Each line of the data below containing "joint" needs to be listed.
━━━ Supplied material ━━━
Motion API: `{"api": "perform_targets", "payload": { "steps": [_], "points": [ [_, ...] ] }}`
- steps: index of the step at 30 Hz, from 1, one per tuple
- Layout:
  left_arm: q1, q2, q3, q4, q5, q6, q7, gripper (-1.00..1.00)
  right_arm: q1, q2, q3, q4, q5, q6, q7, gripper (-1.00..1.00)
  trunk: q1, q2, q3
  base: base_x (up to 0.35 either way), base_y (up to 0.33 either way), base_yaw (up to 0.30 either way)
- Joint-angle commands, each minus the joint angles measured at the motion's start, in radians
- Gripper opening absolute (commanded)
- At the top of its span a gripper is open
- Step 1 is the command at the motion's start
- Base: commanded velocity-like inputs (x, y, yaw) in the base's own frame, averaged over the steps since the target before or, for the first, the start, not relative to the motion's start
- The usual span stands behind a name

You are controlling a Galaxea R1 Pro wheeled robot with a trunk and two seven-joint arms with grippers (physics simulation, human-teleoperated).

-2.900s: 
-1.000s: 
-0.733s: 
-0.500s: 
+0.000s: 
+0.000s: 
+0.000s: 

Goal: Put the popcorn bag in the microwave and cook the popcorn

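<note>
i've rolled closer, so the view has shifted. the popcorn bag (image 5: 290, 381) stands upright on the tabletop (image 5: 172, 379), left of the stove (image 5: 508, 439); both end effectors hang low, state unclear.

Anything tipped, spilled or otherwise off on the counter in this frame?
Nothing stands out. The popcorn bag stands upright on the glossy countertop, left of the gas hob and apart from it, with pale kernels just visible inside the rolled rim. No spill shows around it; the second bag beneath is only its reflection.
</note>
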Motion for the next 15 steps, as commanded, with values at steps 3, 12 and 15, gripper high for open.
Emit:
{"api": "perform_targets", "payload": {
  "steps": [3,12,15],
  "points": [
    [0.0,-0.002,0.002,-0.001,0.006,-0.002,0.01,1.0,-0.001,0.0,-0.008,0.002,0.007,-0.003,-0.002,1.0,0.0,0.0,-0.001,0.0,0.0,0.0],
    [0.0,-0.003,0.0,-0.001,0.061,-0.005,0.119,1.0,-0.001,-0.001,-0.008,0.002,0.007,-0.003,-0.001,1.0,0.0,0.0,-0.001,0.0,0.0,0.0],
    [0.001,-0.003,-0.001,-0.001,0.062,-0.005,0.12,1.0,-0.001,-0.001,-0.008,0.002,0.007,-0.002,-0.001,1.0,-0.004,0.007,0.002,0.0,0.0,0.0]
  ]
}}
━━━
Task answer —
- Joint-angle commands, each minus the joint angles measured at the motion's start, in radians
You are controlling a Galaxea R1 Pro wheeled robot with a trunk and two seven-joint arms with grippers (physics simulation, human-teleoperated).

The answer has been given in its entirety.